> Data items
Segment Open

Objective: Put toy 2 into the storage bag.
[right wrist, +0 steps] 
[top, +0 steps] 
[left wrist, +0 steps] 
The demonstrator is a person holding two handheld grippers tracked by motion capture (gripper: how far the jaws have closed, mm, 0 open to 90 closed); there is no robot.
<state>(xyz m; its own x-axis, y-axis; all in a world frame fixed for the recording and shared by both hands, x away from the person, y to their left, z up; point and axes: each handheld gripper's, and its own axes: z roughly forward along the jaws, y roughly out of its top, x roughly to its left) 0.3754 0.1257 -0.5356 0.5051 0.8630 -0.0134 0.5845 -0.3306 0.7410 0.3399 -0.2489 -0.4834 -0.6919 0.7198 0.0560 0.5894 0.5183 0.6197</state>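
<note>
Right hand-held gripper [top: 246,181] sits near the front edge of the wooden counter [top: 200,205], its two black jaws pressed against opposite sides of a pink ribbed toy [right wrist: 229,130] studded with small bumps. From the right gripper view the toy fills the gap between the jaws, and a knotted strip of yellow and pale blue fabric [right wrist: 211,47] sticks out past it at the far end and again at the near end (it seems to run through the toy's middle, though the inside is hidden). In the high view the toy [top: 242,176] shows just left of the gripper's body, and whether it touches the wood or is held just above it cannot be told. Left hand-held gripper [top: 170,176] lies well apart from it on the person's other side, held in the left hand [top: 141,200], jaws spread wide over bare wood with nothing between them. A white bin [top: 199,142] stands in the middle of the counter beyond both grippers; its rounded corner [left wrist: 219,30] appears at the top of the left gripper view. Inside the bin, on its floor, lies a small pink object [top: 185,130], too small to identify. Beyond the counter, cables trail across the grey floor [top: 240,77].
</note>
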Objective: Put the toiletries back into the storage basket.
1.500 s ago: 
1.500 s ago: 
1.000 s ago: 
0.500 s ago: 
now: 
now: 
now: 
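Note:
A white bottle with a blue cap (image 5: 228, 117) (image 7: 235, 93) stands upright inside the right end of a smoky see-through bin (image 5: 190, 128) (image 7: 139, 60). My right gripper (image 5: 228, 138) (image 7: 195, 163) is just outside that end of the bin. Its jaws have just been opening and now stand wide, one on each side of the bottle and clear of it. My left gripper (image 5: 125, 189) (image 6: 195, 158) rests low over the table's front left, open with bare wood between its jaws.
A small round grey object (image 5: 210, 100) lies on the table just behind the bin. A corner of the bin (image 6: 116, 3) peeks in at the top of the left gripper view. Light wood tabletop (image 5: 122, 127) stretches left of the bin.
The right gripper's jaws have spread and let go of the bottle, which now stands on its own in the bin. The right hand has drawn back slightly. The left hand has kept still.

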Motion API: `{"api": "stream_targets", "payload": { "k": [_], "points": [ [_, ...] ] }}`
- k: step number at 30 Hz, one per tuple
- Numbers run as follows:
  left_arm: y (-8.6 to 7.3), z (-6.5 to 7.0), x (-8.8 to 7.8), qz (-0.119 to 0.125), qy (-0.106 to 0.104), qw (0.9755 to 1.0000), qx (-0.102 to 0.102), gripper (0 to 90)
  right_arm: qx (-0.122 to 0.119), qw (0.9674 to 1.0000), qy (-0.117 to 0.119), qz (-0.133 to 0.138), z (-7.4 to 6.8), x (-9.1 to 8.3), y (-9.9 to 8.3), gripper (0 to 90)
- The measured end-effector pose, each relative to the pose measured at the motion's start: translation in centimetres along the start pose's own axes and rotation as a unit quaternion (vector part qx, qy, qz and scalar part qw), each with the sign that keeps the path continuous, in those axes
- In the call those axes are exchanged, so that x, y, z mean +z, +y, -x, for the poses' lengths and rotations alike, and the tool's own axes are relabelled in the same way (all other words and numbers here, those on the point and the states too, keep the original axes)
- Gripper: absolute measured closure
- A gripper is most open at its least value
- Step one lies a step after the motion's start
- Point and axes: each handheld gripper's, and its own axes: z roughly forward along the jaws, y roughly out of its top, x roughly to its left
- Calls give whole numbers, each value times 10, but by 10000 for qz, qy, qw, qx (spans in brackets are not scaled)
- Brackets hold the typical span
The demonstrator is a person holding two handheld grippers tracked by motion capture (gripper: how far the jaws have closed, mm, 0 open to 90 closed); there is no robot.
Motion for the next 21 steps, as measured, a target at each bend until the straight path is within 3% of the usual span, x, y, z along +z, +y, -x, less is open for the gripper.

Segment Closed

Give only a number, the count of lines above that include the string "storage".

> EXERCISE OUTPUT
2